Dua orang guru TK di sekolah anak saya |
Semua guru, baik guru SD, SMP, SMA, maupun kuliah, amat
berjasa dalam hidup saya. Guru SD yang mengantarkan saya hingga bisa duduk
di bangku SMP. Guru SMP yang
mengantarkan saya hingga bisa duduk di bangku SMA, dan guru SMA yang
mengantarkan saya hingga bisa masuk ke salah satu Perguruan Tinggi Negeri di
Indonesia ini tanpa tes.

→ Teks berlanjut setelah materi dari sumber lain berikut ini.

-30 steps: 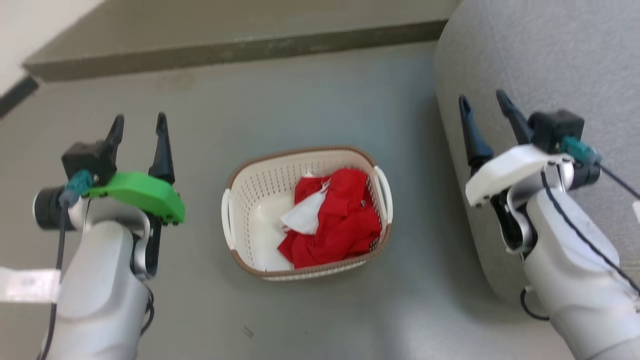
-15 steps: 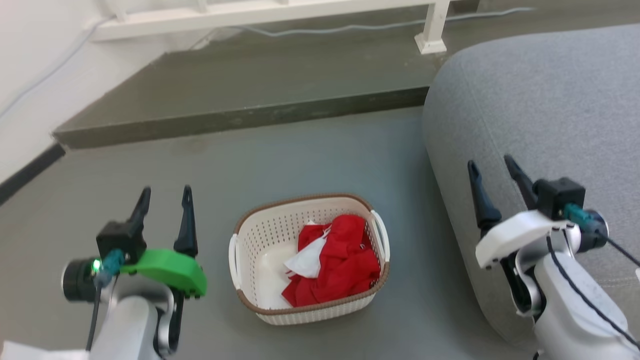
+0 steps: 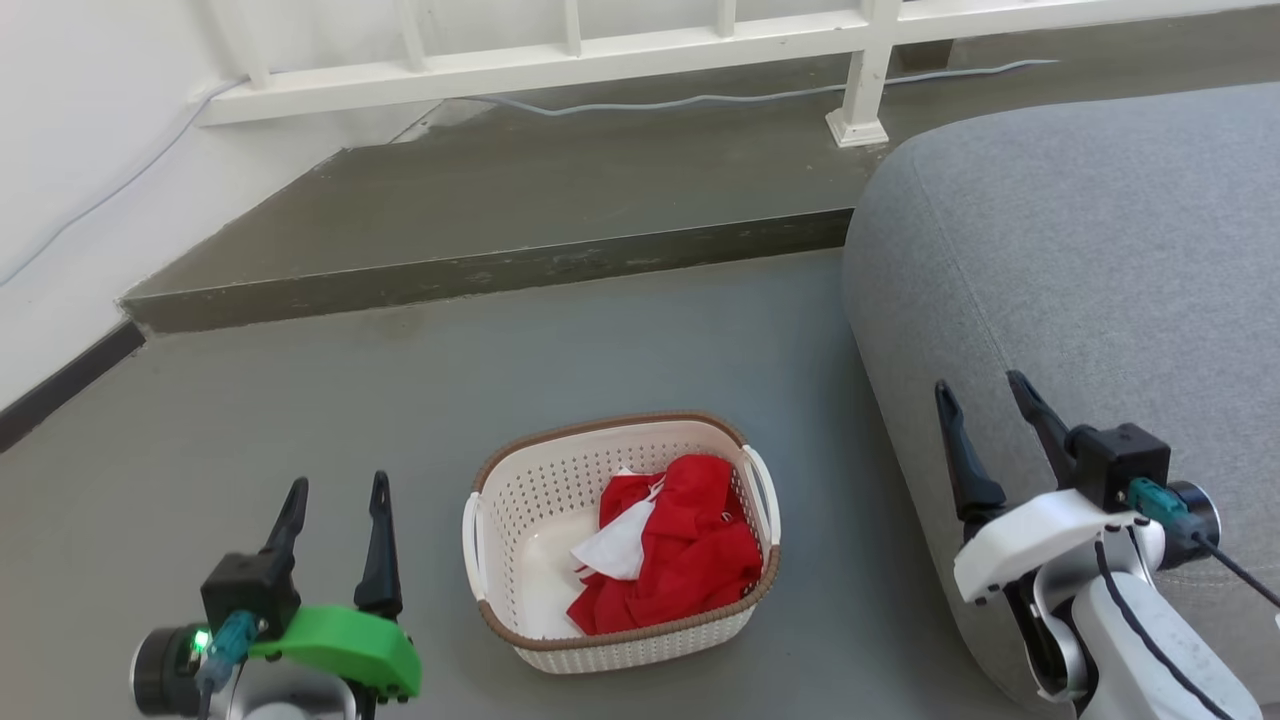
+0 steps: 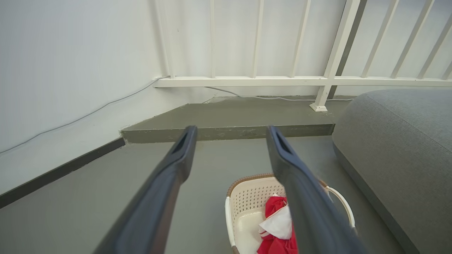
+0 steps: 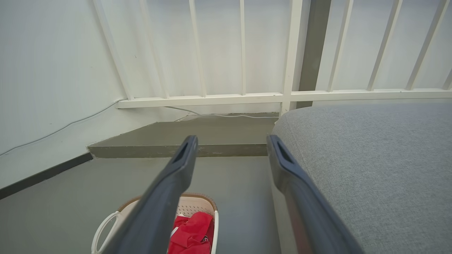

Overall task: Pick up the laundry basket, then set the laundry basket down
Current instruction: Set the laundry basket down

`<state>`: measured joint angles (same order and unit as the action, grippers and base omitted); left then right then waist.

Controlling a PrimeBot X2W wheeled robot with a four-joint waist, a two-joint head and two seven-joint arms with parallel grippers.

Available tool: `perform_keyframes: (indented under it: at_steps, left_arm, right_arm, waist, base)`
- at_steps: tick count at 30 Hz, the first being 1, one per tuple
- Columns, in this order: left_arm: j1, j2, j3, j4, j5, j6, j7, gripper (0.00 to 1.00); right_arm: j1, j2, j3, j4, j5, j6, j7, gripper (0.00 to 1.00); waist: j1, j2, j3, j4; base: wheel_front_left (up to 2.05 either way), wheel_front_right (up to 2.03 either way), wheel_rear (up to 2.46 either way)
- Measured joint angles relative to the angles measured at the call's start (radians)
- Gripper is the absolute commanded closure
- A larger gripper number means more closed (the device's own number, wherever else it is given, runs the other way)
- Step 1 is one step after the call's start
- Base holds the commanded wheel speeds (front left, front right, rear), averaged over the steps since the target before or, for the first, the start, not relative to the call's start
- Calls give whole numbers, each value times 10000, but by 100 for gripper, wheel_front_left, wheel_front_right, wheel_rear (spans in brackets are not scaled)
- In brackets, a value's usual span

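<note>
Underfoot, the smooth grey concrete floor spreads across the scene, with a big rounded grey fabric cushion seat on the robot's right. Beyond them lie a low raised concrete step and a white painted railing of slim upright bars. The laundry basket, a small cream-white perforated plastic tub with a brown woven-look rim, stands upright on the floor between the two arms and near the seat's edge, apart from it. A white handle curves on each of its short sides. A crumpled red cloth fills the basket's right half, and a smaller white cloth lies against it. The left gripper, on a green mount, is above the floor just left of the basket, its two dark fingers parted with a moderate, empty gap, touching nothing. The right gripper, on a white mount, shows against the seat's rounded edge, its fingers spread about as far and gripping nothing; both wrist views show bare space between the fingers.
</note>
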<state>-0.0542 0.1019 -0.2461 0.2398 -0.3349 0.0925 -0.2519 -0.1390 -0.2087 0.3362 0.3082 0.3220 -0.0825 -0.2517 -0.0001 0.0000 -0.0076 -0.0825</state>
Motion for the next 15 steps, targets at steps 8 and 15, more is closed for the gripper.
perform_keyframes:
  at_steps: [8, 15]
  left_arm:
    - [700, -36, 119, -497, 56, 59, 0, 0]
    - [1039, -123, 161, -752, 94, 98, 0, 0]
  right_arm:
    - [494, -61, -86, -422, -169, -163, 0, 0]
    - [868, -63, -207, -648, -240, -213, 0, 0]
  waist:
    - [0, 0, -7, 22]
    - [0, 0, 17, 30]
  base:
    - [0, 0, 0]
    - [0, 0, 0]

Dosen-dosen di kampus itu pula yang berjasa memberikan
nilai cumlaude dan titel Sarjana Ekonomi kepada saya, meskipun sekarang ijazah
itu nyaris tanpa arti karena saya tak bekerja di bidang yang sesuai dengan
keilmuan.
Namun, untuk bisa menentukan
siapa guru yang benar-benar menjadi pahlawan bagi hidup saya, sungguh tidak
mudah. Saya harus memutar otak dan mengingat-ingat kebaikan mereka. Siapa guru
yang paling baik dan menginspirasi? Belum juga dapat saya temukan. Apakah
begitu mudahnya saya melupakan jasa mereka?
Tidak. Persoalannya, justru yang
paling saya ingat adalah masa-masa suram selama duduk di bangku sekolah.
Masa-masa yang hingga kini masih membayangi saya dalam beberapa mimpi buruk. Meski
sudah hampir 10 tahun meninggalkan bangku sekolah dan kuliah, saya masih sering
dihinggapi mimpi buruk saat sedang mengerjakan ujian sekolah atau berhadapan
dengan guru “monster.” Begitu menyeramkannyakah sekolah di mata saya?
Berdasarkan cerita almarhumah
Mama saya, saya masuk SD di usia 5,5 tahun. Seharusnya saya belum boleh masuk
SD, dan maksud Mama menyekolahkan saya pun hanya untuk sekadar “menitipkan”
anak. Nanti saat kenaikan kelas, saya tak usah dinaikkan saja dan mengulang
lagi di kelas satu. Tapi rupanya saya bisa lanjut terus ke kelas dua. Otomatis,
saya termasuk murid termuda di kelas.
Berhubung usia belum cukup dan
tidak masuk TK pula, saya benar-benar buta soal pelajaran. Sementara
teman-teman lain sudah bisa membaca, saya baru mengenal huruf. Wajarlah bila
“kebodohan” saya itu sering memancing wali kelas. Beliau sering mendaratkan cubitan mesra, hingga
meninggalkan bekas berwarna biru di paha saya. Itulah guru pertama yang
memberikan kesan “monster” dalam ingatan saya.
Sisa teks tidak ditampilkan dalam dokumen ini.